2024’s Batman: Arkham Shadow is a fantastic new entry in the series that translates Arkham’s core mechanics into VR. If the series were to continue, it has plenty of room to evolve in VR.
We could have kept getting derivative Arkham games year after year like Assassin’s Creed, but would that have been better? The Arkham Series’ legacy is secure, and maybe Rocksteady and Gotham Knights’ studio Warner Brothers Montreal had the right idea when they decided to move away from Batman – or at least that Batman.
Absolute Batman Is Batman Reinvented
The downside of making a perfect Batman game is that it’s impossible to follow it up with a better one. Arkham Knight proved that, and ever since then video games have dodged Batman or backlined him entirely. There is a legitimate risk that another Arkham game would fall short of our exceptionally high expectations for Batman. The best way to bring Batman back into games today is not to redo Arkham, but to bring to life a completely different Batman: the Absolute Universe Batman.
Absolute Batman, and the Absolute Universe itself, is a new creation. In 2024, DC Comics tapped long-time Batman scribe Scott Snyder to oversee a new imprint set in an alternate universe, not unlike Marvel’s classic (and newly rebooted) Ultimate Universe. The Absolute Universe takes major heroes like Batman, Superman, and Wonder Woman back to their origins and reinvents their stories from the ground up.
Absolute Batman is a very different hero than Earth-1 Batman (and by extension, Arkham Batman). In fact, three issues in, I’m not even certain we can call him a hero at all. Born to a working-class family, Bruce Wayne lost his father during a mass shooting at the Gotham City Zoo. Raised by his single mother, Bruce developed a strong bond with his childhood friendship group that carried into adulthood: Edward Nigma, Harvey Dent, Selina Kyle, and Oswald Cobblepot.
Absolute Batman flips Gotham as we know it on its head at almost every turn.

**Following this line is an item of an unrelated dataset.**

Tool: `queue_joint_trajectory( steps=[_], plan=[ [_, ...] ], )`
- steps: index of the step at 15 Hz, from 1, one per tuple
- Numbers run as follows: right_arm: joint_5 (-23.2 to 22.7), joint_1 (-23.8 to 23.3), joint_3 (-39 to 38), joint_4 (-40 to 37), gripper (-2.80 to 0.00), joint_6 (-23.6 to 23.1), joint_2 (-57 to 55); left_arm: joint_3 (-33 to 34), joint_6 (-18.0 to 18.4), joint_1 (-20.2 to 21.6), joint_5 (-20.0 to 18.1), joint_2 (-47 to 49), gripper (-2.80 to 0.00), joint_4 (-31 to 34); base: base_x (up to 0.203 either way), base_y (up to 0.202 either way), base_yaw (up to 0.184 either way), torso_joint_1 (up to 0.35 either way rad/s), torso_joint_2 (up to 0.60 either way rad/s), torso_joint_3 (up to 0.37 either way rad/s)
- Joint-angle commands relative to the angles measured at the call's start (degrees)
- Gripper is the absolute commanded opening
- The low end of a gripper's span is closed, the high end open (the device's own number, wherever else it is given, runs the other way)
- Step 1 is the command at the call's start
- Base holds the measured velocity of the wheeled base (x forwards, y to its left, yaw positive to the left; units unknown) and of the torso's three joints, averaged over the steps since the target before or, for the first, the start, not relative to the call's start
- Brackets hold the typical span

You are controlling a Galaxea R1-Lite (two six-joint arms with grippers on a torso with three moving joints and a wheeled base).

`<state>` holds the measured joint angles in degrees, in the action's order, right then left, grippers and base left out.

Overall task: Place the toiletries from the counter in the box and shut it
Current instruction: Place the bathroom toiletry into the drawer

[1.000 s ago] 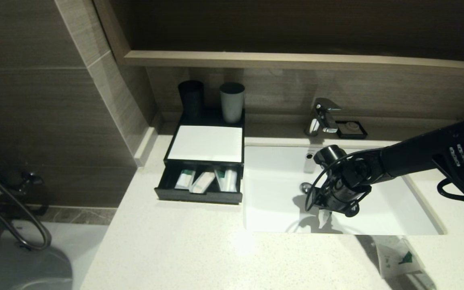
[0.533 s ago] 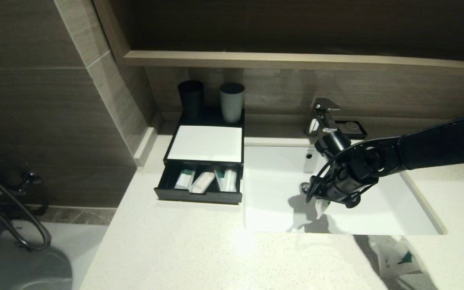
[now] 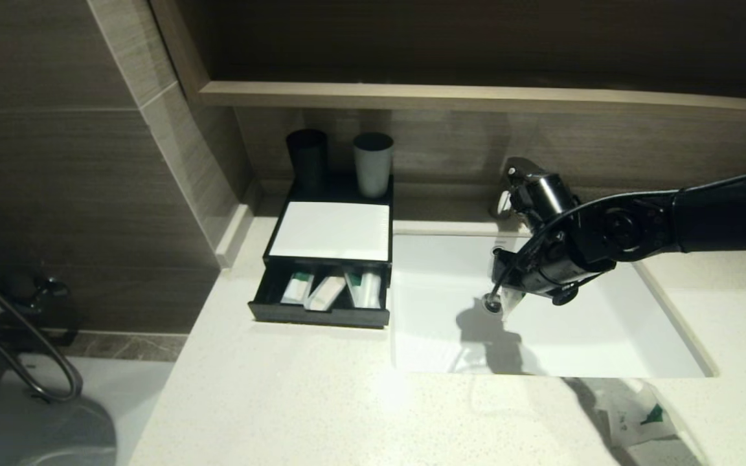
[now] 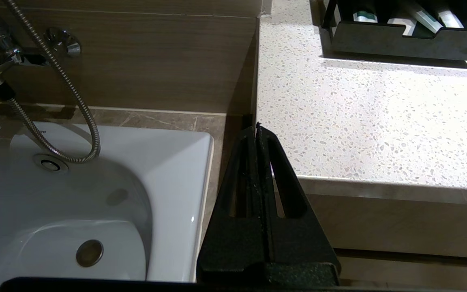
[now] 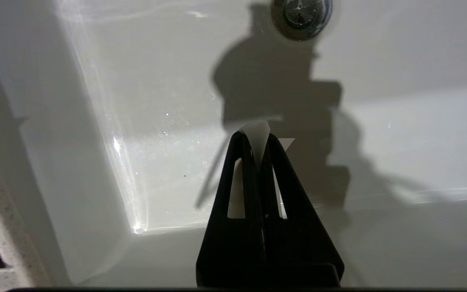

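Presently a small clear-and-white packet [image 3: 511, 301] is pinched between the clenched fingers of the right gripper [image 3: 508, 299], which is held above the white basin [image 3: 606, 336] near the drain [image 3: 491, 303]. Only a thin edge of the packet is gripped, so that most of it hangs free below the fingertips [image 5: 241, 142]; such a hold is judged light and easily lost if the packet is brushed against anything. The box [image 3: 331, 259] is found at about nine o'clock from the gripper, its drawer [image 3: 320, 314] pulled out toward the front of the counter [image 3: 282, 395], presumably so that packets can be dropped in from above. Three packets [image 3: 331, 289] are already laid side by side inside it, with a little room left at the drawer's ends. One squarish packet with a green mark [image 3: 638, 414] is left on the counter at about five o'clock from the gripper, beyond the basin's front rim.

Between gripper and drawer, open space is offered over the basin; the basin's left rim and the drawer's raised front wall are the edges to be cleared. The faucet [image 3: 517, 178] stands close behind the arm. The left gripper [image 4: 256, 134] is parked with its fingers pressed together, low beside the counter's edge next to a bathtub [image 4: 95, 211].
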<state>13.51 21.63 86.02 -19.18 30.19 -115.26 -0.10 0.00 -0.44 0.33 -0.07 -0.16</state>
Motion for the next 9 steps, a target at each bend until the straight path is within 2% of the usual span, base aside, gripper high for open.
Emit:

Batman’s crime-fighting career begins around the time that a violent gang called the Party Animals begins terrorizing Gotham City, and Commissioner Harvey Bullock is ineffective in helping Mayor Jim Gordon stop them. As Batman becomes a one-man army against the gang, an assassin named Alfred Pennyworth working for a shadowy international cabal shows up to make his life more complicated.
Absolute Gotham is a fertile playground for storytelling. It’s a nearly blank canvas designed to subvert expectations and create conflicts Batman has never had to face before. When you take away Batman’s wealth and make the villains of Gotham his best friends, you have completely different dynamics to work with and endless narrative possibilities.
A Totally Different Utility Belt
More importantly, Absolute Batman doesn’t fight like Arkham Batman. Part of the reason the Arkham series started spinning its wheels by the third entry is that there’s only so much you can do with Batman’s classic toolbelt before combat becomes overly complicated. But Absolute Batman doesn’t use batarangs, explosive gel, smoke pellets, or the batclaw. His fighting style is more brutal and violent than anything the Arkham games had to offer.
Absolute Batman’s most iconic weapon is his cape, which he controls as though it were an extension of his limbs. The end of the cape is covered in hooks that he uses to grab people and pull them in, or simply maim from long range. There’s a Spawn or Venom-like quality to the cape that makes it seem almost organic, like when spikes shoot out of his shoulders when he’s enraged. He can also stretch out the cape and stand on it like stilts. I’d love to see how a game would represent such a unique weapon.
That’s not all he’s got going for him. In the first issue, Absolute Batman removes the blocky logo from his chest, revealing that the symbol is actually the head of an axe – which he uses to chop off someone’s hand. Unlike the tank-style Batmobile in Arkham Knight, Absolute Batman’s whip is a 50-foot tall mining dump truck powered by a pair of homemade jet engines that can run right over anything in its path.
This is how we bring Batman back to video games. The Arkham series ended ten years ago and, despite how much fans think they want it, a sequel will never live up to the originals. What we need is a God of War-style reboot, and the brand-new Absolute Universe is the perfect way to do it.